Not surprisingly, dating can be more challenging for the introvert. Because they aren’t naturally as talkative at first, they may find it harder to meet people. And because they’re less chatty and expressive, they’re harder to approach. Imagine you’re a guy checking out some good-looking women at a party – who’s going to be the easiest to approach: the talkative, smiling extrovert or the quiet, serious-faced introvert?

 

Introverted + Attractive = Unapproachable

So let’s add another dimension to this: the quiet, introverted person is also physically attractive. That changes things! Instead of being the shy chick you might have sympathy for, she suddenly turns into the hot chick who won’t give you the time of day because she thinks she’s too good for you, right? People assume if you’re attractive, the world is your oyster and you can have your pick of dates! Yet attractive people can be introverted too, even shy – the Attractive Introvert (A.I.) can struggle with insecurity just like everyone else. But because they’re attractive, nobody recognizes the shyness.

Back in high school, I was a cute girl – nothing special, but attractive. And I’m an introvert, and was pretty shy back then. Recently, my childhood buddy Brent told me that his friends thought I was “stuck up” in high school. I swear I was not the least bit stuck up, but that’s the impression I gave! Meanwhile, I assumed guys weren’t interested in me and I didn’t date much in high school. Since then, I’ve had this same theme repeated many times in my life, and have had men tell me I come off “unfriendly” or “intimidating.” Once they got to know me (because I eventually spoke to them first!), they realized I’m neither of those things. But it was a powerful lesson for me that I often appeared unapproachable to men.

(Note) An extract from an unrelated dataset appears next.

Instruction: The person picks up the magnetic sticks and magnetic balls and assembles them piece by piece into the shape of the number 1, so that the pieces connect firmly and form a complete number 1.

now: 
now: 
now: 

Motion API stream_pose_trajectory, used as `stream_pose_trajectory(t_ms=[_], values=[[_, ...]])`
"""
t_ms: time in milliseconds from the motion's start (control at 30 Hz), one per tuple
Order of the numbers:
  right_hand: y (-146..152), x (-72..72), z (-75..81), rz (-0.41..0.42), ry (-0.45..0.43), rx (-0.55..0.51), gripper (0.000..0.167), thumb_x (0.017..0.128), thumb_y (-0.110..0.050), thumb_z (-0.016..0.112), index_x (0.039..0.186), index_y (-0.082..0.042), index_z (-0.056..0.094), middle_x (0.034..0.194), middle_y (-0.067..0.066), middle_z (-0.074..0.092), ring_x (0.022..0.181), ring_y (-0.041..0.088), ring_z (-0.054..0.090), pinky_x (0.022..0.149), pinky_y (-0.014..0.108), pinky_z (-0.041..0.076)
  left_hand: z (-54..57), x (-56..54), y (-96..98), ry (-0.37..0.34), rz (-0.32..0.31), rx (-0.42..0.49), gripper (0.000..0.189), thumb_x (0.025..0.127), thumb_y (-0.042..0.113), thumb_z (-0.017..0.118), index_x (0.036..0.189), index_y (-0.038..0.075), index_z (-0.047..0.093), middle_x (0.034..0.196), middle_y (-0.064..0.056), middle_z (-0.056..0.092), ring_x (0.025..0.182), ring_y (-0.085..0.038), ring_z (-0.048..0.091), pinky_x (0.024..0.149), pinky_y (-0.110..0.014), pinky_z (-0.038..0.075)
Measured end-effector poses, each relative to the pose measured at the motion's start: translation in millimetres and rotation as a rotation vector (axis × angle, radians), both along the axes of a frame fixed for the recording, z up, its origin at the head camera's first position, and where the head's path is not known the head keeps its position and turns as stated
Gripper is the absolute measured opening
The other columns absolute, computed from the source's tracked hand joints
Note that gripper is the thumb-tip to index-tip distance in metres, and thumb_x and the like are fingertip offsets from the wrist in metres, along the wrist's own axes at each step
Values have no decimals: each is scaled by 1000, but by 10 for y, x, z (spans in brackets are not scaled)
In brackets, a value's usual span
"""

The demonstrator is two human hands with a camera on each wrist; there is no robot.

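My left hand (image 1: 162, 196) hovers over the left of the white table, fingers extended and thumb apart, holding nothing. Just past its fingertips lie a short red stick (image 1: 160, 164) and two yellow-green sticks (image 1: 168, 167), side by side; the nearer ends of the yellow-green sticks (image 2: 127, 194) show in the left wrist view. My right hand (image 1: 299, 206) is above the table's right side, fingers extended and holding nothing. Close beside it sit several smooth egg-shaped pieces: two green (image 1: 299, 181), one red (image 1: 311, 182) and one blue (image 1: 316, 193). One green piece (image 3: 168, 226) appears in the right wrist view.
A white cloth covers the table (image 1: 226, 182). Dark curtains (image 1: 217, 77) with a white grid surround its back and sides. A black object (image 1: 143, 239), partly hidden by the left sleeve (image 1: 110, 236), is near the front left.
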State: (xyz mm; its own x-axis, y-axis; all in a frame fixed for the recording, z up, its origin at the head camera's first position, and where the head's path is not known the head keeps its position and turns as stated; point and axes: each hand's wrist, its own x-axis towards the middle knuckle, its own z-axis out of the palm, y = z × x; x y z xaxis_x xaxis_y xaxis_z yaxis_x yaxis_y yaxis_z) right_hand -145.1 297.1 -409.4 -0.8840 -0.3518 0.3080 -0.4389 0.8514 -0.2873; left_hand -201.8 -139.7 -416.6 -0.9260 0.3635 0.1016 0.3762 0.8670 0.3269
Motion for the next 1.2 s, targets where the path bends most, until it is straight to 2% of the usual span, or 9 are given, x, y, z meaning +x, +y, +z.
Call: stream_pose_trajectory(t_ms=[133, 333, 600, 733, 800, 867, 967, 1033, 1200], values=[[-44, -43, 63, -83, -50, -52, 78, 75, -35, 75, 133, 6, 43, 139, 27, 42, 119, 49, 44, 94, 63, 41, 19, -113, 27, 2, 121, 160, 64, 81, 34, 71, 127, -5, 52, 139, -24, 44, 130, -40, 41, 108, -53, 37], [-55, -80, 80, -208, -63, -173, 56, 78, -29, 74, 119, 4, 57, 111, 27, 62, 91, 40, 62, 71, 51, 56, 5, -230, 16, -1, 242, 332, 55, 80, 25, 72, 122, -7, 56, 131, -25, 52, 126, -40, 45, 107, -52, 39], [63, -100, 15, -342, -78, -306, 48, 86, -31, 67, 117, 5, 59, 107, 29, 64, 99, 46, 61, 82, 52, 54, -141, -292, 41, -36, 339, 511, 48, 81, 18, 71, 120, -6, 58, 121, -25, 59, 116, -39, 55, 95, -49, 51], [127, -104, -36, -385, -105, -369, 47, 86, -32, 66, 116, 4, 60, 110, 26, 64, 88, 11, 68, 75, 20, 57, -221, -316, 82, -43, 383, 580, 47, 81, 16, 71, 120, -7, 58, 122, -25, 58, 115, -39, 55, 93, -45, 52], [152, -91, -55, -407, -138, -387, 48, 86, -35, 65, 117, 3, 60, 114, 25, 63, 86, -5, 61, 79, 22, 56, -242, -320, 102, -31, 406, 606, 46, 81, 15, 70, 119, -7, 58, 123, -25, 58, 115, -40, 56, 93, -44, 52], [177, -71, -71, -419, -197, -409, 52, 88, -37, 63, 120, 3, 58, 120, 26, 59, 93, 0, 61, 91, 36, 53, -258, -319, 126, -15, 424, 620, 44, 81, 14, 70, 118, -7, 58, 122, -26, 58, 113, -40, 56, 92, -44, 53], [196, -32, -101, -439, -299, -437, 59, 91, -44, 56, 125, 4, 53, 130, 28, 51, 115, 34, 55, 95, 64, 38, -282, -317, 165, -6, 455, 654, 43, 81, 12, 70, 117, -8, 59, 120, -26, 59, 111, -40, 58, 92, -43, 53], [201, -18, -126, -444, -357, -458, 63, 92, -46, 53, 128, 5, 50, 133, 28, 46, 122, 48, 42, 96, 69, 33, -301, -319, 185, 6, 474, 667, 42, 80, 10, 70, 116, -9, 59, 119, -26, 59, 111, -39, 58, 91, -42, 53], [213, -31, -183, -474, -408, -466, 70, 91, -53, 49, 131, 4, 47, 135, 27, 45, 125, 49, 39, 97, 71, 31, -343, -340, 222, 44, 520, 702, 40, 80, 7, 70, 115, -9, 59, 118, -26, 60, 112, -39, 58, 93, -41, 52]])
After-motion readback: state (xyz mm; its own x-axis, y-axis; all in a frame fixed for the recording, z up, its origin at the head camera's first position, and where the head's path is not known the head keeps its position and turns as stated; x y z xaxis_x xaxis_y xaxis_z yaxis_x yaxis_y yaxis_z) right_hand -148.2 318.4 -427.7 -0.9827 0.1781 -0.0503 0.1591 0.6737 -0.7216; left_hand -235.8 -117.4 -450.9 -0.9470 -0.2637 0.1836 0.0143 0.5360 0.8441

I’ve seen this play out with my friends and with clients. I’ve seen silent, frowning women light up once I walked up and got them talking. I’ve seen very handsome but standoffish guys turn into sweet, kind gentlemen once I broke the ice by talking to them. I’ve seen introverts score more phone numbers and dates once they donned a smile and asked people about themselves. With one couple I know, both A.I.’s, each found the other attractive for four years but never spoke because each was intimidated by the other – one day she said hello to him, and the rest is history.

 

Tips for Introverted Singles

As I discuss in my books, there are some ways to make yourself more approachable (and increase how many dates you get). These tips apply to all introverts, but the more attractive you are, the more they apply:

  • Open up your body language: stand facing the crowd, uncross your arms.
  • Make eye contact with people (especially those who interest you) and SMILE.
  • Stay out of the corners. Get in the middle of the room where the people are.
  • If you can, say hello.
  • Overall, as odd as it sounds, focus on making others feel comfortable, rather than making yourself feel comfortable.

 

Tips for approaching the Attractive Introvert (A.I.)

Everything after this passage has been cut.